» **Task prompt**
Retrieve every line of the data holding the word "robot".

(Records from a data collection)
Start of Block

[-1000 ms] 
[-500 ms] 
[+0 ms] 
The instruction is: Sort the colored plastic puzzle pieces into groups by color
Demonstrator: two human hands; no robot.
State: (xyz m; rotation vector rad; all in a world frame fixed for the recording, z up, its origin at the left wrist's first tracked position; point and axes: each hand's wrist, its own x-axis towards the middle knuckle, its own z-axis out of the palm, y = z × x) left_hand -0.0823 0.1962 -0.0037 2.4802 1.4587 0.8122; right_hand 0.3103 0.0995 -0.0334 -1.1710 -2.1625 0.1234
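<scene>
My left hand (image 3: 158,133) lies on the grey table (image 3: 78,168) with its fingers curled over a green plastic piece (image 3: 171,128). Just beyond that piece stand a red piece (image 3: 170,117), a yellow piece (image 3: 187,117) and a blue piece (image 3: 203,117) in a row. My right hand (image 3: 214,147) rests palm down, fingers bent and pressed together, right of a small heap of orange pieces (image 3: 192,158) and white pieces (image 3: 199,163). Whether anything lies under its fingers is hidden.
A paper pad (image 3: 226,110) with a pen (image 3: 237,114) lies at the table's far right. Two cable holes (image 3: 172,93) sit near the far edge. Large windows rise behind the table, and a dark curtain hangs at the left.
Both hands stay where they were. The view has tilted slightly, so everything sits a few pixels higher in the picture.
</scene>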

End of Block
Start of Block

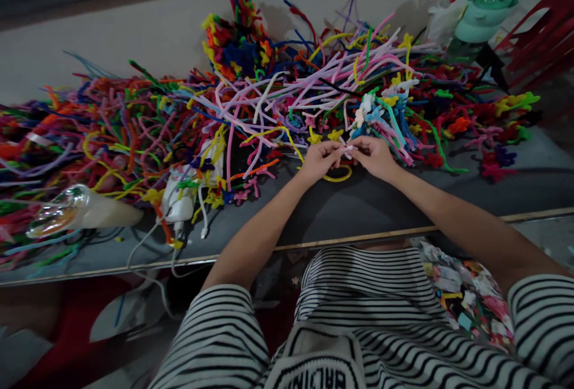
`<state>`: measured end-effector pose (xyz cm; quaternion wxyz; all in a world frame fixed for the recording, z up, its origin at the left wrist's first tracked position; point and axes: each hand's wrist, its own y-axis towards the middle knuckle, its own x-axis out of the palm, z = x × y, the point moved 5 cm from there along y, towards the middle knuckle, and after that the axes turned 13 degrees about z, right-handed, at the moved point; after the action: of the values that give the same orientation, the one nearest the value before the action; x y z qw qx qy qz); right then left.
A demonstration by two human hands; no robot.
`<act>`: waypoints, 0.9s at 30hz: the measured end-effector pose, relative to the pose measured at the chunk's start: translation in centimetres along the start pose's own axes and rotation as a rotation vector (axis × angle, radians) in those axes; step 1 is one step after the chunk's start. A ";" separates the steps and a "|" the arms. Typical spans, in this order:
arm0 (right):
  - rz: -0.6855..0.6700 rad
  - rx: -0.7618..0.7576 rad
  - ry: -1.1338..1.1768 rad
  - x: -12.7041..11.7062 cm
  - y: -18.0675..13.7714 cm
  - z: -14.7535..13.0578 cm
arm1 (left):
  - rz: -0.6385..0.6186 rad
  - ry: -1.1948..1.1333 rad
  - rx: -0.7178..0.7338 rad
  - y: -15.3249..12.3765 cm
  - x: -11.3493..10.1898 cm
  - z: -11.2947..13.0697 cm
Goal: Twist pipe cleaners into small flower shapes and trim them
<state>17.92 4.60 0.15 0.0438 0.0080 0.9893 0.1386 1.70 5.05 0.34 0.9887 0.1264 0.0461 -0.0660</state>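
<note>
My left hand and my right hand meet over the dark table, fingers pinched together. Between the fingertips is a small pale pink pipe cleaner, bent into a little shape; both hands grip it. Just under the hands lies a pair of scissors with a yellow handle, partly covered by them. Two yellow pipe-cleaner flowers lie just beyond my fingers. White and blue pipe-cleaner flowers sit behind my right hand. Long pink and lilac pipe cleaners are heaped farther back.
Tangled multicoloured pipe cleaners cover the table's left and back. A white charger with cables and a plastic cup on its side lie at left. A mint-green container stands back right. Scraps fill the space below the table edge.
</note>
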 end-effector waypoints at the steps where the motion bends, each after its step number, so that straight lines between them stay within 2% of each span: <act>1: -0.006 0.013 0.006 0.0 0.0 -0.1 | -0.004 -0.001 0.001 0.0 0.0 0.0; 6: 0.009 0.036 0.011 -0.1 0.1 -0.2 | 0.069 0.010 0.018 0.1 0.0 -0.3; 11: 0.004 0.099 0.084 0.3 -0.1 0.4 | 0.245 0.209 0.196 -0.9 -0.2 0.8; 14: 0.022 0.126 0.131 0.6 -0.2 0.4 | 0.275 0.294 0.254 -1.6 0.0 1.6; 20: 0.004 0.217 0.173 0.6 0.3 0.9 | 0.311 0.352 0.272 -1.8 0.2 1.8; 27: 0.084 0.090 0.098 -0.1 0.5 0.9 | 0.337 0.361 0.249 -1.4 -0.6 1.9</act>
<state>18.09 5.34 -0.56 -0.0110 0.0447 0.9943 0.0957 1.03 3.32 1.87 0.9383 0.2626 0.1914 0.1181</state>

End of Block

» **Your response**
Demonstrator: two human hands; no robot.
A demonstration by two human hands; no robot.

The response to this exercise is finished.